Phil Ruthven explains why ignoring the generational differences in our customers and our workforce poses a risk to business. 

    Generational differences are very important to businesses these days, especially in terms of marketing and staffing. One size doesn’t fit all, as they say. Consumers from each generation think and behave differently with their buying patterns and habits, and employees certainly view work in different ways if they are young compared with the “older hands”.

    There have been approximately 12 generations in Australia, of an average 20 years per cohort, since European settlement in 1788 and, surprisingly, six of those are still with us in 2015. Yes, half the generations that have existed over the last 227 years are still with us.

    This is, of course, due to the much longer life expectancy today than in the early days of colonisation. The youngest generation alive today, those 13 years of age and younger, are expected to live until 100; whereas the generation of the 1890s had a life expectancy of just 38 years. This also explains why there was no divorce – there just simply wasn’t time.

    Introducing descriptors

    Thomas Hobbes’ description in 1651 of English lifetimes as “solitary, poor, nasty, brutish, and short” was particularly true during wars.

    But it was probably true too for a lot of our citizens in the 1780s and for several decades later; and certainly accurate by today’s life and living standards.

    We only began to use descriptors for generations 50 years or so ago, and the US Government Census Bureau inadvertently can take the credit by referring to the post WWII birth rate as a “baby boom”, hence the term “baby boomers”. Prior to that you were the child, parent or grandparent generation. 

    Today’s co-habiting generations in Australia, and their monikers and clipped descriptions, are shown in the figure, together with their relative importance in numbers.   

    Three of the generations are similar in size and importance: baby boomers; Generation X; and the Net Generation (variously called Gen Y or millennials). Most of them are in the workforce of 11.7 million, together with some veterans from the Silent Generation (people born from the mid 1920s to the early 1940s.)  All are consumers, topped up with the Federation generation (older “civics”) and the younger generation Z. As a result, there are three to four generations of employees, and six generations of customers to address in our planning, tactics and operations. 

    Generation breakdown

    An anti-discrimination human resources regime means we could be employing three or four generations in our businesses; and that isn’t easy to manage. But to try to please 24 million consumers spread across six generations is close to impossible, except for utilities and some commodities. We have to make choices and focus to succeed.
    In the figure, the legend shows four descriptors matched to the colours on the pie chart. These descriptors are “civics”, “adaptives”, “idealists” and “reactives”. These descriptors were proposed by authors Strauss & Howe in their 1991 study entitled Generations.

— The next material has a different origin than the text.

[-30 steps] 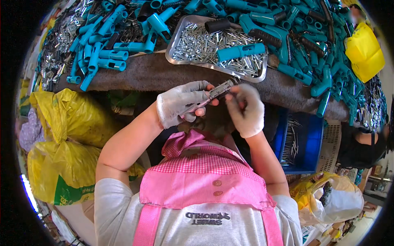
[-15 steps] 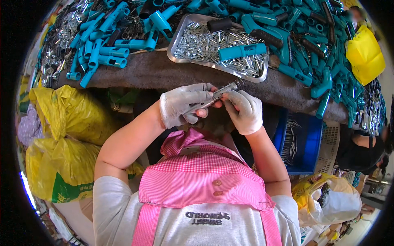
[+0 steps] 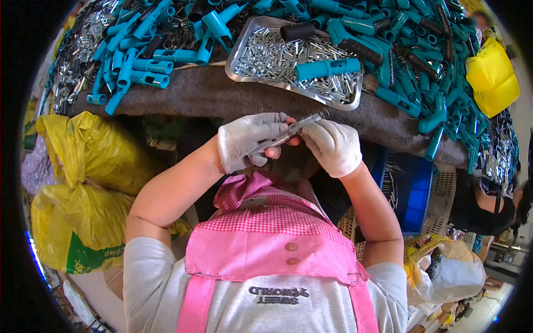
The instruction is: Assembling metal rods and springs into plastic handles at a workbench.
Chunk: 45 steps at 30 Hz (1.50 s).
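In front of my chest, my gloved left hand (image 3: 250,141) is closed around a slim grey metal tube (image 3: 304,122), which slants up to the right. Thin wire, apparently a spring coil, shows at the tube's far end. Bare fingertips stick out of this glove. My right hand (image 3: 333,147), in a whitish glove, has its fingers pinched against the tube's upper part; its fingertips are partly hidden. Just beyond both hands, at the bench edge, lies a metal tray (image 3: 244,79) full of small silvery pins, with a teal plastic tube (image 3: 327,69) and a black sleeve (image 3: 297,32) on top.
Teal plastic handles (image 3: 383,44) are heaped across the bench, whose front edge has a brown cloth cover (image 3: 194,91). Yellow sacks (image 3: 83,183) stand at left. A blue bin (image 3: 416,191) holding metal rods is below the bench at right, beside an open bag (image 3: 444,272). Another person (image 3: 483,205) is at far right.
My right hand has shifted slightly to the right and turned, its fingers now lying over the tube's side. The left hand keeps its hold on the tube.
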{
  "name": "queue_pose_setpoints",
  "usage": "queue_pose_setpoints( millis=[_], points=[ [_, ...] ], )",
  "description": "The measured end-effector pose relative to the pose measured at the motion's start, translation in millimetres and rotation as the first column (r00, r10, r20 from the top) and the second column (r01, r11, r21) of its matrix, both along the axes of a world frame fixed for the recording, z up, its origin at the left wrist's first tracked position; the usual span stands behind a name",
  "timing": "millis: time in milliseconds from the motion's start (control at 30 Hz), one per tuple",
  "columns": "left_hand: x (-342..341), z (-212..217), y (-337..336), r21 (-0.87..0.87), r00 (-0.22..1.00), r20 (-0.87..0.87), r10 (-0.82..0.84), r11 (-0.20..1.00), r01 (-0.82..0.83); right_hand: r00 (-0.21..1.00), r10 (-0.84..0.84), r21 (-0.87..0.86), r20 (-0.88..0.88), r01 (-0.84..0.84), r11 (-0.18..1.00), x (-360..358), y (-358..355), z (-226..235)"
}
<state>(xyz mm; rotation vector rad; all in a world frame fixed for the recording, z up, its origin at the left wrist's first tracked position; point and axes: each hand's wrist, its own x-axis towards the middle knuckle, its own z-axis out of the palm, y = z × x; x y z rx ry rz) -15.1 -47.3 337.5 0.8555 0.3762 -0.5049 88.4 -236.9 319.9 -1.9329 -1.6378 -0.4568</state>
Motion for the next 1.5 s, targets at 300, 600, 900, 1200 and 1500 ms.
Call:
queue_pose_setpoints(
  millis=[300, 600, 900, 1200, 1500],
  points=[
    [0, -8, 0, -0.130, 0.999, 0.036, 0.025, 0.991, -0.020, 0.989, -0.091, 0.011, -0.121, 0.093, 0.996, -8, -3, 2],
    [-13, -3, -1, -0.172, 0.999, -0.019, 0.037, 0.984, -0.040, 0.471, -0.084, 0.077, -0.878, 0.313, 0.947, -4, -23, 10],
    [-9, 1, -6, -0.004, 1.000, 0.004, -0.010, 1.000, 0.010, 0.266, -0.090, -0.083, -0.960, 0.037, 0.996, -1, -11, 10],
    [-27, -11, 12, -0.133, 0.966, -0.037, 0.254, 0.957, -0.257, 0.828, -0.524, -0.261, -0.198, 0.470, 0.843, 72, 6, 56],
    [-40, -14, 25, -0.141, 0.972, -0.023, 0.236, 0.961, -0.236, 0.933, -0.358, -0.362, -0.039, 0.321, 0.875, 107, 4, 62]
  ],
)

    Strauss and Howe had gone back hundreds of years in the US and found that there were four types of generations that followed each other in rotation over and over again. 

    In short, the conclusion was that civics are the wealth creators and nation-building generation; the can-do generation, pragmatic and rationalist, but not endowed with a lot of social graces. The adaptives are generally silent and obedient but a more socially aware generation; they adapt wealth-building to other social needs, and make good leaders. The idealists are the social visionary and idealistic generation, want to change the world now; they are humanists, social re-engineers and big spenders.  The reactives are the conciliatory generation, consolidators of change and peacekeepers; they repair the economic damage of idealists and pave the way for the “new civics”.

    These characteristics are, of course, generalisations; and many other factors contribute to individual attitudinal and behavioural differences.

    That said, the current Generation X, aged between 34 and 49, are proving better chief executive officers than the baby boomers, lifting average post-tax returns on shareholder funds from a prevailing 11 per cent on average to 16 per cent. By contrast, age, wisdom and courage are required of our successful political leaders, as measured by balanced budgets, full employment, strong economic growth and other nation-building factors.


    Against these benchmarks, only one in four of our 76 national leaders since Captain Arthur Phillip have been all-round statesmen, albeit with imperfections and blindspots, and all were in the last one fifth of their respective life expectancies. 

    Australia hasn’t had one of these leaders for some years. There may be one in the wings. If not, we may have to wait for the aged industrious Gen Xers; but hopefully not that long.
    Yes, there are generational differences. As directors, we have only a marginal impact on political leaders, but we ignore the differences in our customers and our workforce to the risk of the business.  Managing these takes skill, tactics and tolerance.